Expansion in Asia to offset closures?
Taking the world as a whole, the rapid expansion of nuclear power in China (assuming it doesn't face a major unforeseen hurdle) will more than counterbalance these expected reductions in nuclear capacity in the previous Big Three. China is set to add about 40 GWe by 2020 alone and could conceivably add another 80-100 GWe by 2030. At this rate of expansion, it should overtake the USA and become the world's leading generator of nuclear power by 2025. With growth in other major countries such as Korea, India and Russia also more than offsetting closures in Germany and other countries, world nuclear generating capacity should still grow by 2-3% per year to 2030.
What has changed over the past five years is the expectation of where nuclear growth will take place.
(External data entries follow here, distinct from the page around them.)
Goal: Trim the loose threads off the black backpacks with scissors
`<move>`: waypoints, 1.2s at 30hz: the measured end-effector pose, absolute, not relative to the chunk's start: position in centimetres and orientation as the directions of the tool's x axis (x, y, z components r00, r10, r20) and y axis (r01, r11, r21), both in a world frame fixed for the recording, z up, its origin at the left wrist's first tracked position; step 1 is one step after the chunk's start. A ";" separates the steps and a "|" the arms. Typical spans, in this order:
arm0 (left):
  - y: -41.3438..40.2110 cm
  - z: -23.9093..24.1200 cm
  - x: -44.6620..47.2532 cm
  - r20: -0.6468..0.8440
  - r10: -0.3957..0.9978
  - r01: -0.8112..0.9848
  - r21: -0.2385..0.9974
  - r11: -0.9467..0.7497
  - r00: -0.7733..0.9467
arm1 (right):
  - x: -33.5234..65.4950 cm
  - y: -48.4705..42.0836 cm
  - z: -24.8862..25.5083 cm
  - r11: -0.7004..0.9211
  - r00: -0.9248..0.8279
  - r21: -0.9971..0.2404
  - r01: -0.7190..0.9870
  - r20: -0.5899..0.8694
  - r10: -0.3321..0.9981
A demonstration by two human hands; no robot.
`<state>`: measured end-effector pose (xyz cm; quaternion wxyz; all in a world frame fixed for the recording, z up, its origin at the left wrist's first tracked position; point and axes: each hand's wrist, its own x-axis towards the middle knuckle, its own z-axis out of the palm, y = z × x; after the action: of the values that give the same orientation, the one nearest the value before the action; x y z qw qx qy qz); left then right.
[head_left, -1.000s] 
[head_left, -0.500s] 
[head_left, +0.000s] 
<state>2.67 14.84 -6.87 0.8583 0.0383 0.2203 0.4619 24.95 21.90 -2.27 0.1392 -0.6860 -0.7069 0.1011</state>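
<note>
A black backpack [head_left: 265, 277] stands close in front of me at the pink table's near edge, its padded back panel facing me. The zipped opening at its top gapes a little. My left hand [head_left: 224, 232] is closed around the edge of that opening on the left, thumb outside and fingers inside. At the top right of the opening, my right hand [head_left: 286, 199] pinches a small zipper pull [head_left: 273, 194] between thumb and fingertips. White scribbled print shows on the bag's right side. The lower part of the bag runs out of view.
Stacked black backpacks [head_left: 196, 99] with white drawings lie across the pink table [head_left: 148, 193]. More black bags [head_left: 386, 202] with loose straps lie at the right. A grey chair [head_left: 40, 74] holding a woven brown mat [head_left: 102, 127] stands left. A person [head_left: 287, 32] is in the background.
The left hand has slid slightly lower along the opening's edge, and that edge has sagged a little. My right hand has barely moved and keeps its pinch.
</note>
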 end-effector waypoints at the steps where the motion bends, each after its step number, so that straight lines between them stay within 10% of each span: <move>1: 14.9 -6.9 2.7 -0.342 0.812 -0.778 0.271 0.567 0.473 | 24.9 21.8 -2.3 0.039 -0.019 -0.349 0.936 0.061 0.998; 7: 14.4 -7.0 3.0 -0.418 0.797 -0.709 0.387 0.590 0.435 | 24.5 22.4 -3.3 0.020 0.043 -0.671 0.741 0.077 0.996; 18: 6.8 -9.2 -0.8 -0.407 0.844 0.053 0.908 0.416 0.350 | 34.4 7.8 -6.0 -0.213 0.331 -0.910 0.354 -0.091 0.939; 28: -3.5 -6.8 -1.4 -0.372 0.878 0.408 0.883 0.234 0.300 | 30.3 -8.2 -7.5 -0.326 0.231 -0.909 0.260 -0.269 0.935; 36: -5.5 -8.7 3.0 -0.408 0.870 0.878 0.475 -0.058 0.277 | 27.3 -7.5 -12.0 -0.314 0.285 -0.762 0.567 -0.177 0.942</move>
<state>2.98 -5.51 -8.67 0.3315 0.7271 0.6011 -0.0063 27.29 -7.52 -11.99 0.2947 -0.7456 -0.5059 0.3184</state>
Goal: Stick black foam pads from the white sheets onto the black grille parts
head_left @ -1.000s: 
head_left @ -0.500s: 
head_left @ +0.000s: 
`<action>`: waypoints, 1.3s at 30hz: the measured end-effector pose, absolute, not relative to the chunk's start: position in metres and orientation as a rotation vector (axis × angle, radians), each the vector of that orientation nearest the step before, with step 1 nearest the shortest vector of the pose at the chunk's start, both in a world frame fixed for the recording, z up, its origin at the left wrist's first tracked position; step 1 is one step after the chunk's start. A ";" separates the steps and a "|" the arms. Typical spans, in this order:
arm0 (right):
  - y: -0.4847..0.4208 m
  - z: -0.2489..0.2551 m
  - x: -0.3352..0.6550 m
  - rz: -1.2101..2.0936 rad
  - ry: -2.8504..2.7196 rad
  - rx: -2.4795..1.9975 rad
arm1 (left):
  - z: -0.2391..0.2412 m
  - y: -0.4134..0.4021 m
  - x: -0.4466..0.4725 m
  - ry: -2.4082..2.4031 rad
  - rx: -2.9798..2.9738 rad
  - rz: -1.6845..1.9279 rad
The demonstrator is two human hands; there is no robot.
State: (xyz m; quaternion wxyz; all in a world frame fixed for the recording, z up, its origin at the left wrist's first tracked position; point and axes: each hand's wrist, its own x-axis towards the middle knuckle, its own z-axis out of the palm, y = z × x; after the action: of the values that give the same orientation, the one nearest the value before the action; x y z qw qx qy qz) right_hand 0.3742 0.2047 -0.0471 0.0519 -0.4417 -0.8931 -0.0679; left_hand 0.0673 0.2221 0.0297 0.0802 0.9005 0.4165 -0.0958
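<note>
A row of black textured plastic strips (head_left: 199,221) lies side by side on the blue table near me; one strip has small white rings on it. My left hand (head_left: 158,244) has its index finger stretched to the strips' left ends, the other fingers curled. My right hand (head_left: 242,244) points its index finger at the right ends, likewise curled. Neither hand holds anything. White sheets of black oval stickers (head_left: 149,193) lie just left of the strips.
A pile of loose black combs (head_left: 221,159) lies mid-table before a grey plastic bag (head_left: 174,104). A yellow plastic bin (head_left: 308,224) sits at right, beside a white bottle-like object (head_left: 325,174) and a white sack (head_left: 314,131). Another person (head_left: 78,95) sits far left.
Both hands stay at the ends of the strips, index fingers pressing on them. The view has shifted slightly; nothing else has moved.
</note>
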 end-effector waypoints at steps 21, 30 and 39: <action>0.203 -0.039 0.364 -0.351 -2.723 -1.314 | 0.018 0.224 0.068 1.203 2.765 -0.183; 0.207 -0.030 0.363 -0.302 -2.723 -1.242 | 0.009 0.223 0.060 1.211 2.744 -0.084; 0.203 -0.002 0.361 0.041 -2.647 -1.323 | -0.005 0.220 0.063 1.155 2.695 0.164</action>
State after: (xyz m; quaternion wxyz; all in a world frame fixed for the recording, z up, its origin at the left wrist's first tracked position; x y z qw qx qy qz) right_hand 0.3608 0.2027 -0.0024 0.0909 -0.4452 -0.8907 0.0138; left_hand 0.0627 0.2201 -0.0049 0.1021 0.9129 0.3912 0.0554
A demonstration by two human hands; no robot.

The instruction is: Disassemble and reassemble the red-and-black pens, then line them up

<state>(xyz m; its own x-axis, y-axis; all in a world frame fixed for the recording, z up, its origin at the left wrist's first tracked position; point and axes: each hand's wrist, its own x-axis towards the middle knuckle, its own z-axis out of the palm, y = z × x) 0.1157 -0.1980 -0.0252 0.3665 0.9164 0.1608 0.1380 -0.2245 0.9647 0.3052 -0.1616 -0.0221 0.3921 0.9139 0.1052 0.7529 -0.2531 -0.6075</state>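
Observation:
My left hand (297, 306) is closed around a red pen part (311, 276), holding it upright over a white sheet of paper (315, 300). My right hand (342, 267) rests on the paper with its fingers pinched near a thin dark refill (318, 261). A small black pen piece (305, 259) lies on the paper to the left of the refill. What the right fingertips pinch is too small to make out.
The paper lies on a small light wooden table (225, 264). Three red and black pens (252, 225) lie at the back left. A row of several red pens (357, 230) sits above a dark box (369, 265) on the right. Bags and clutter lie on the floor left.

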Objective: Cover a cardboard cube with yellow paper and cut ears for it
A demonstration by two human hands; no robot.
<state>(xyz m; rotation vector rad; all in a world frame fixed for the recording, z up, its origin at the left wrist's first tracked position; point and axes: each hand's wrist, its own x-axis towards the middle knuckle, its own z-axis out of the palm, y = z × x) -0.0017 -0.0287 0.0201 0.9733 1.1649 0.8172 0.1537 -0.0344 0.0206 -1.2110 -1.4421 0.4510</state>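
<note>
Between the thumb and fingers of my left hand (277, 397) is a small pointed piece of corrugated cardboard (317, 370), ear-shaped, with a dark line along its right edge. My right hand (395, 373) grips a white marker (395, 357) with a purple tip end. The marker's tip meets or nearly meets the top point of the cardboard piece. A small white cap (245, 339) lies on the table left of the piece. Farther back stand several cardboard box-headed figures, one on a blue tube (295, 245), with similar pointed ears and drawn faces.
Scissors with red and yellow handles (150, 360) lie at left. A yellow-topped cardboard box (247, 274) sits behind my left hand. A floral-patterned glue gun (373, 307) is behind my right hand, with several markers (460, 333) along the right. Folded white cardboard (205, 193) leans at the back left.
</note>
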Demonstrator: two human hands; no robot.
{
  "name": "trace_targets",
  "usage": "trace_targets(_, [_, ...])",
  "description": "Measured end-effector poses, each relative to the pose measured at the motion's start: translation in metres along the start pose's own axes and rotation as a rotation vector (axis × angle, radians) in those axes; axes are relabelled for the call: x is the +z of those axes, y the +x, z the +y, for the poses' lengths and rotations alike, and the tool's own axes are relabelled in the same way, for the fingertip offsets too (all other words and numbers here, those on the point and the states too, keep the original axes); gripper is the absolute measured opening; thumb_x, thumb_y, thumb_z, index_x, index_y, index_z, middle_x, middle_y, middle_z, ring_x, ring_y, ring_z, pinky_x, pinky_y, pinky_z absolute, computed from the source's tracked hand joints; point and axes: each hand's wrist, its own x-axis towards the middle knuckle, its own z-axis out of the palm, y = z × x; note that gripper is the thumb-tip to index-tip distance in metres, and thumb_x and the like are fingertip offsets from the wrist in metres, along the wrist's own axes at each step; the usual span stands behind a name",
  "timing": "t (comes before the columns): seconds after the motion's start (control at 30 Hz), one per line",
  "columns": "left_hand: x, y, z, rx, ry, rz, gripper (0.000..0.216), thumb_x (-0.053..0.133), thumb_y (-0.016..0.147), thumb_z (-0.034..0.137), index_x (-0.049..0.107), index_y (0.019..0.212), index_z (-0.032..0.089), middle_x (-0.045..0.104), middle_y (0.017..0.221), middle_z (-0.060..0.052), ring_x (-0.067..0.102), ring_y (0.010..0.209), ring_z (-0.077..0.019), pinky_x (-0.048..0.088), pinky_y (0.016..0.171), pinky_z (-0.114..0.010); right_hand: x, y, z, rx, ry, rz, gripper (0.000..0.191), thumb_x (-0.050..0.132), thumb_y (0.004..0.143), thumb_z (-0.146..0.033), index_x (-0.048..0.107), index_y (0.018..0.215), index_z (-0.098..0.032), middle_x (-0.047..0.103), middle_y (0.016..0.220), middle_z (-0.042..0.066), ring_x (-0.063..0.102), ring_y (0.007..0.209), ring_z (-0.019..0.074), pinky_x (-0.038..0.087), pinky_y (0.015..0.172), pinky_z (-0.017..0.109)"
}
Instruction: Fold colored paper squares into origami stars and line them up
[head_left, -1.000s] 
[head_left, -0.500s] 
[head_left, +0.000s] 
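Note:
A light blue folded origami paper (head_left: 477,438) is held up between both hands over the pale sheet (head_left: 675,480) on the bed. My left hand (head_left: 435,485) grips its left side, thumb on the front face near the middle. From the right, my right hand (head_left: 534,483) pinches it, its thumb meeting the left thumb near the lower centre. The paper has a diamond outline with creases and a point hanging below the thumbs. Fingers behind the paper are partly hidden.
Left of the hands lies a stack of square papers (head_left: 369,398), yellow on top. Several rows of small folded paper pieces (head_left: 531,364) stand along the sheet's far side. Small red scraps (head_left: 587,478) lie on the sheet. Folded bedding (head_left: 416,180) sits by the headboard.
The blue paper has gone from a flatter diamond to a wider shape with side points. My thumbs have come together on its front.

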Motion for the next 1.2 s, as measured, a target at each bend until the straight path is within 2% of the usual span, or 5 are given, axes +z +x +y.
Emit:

The mooted 'renaissance' in North America and Western Europe has been put on hold and may now not come until the late 2020s. By then, the limitations of renewables generation (particularly to supply large quantities of reliable power to an increasingly urbanised world population) should have become apparent. In the meantime, other countries have to take up the nuclear baton - including (perhaps unexpectedly) the UAE and Saudi Arabia in the Middle East.
Steve Kidd is an independent nuclear consultant and economist with 17 years of work in senior positions at the World Nuclear Association and its predecessor organization, the Uranium Institute.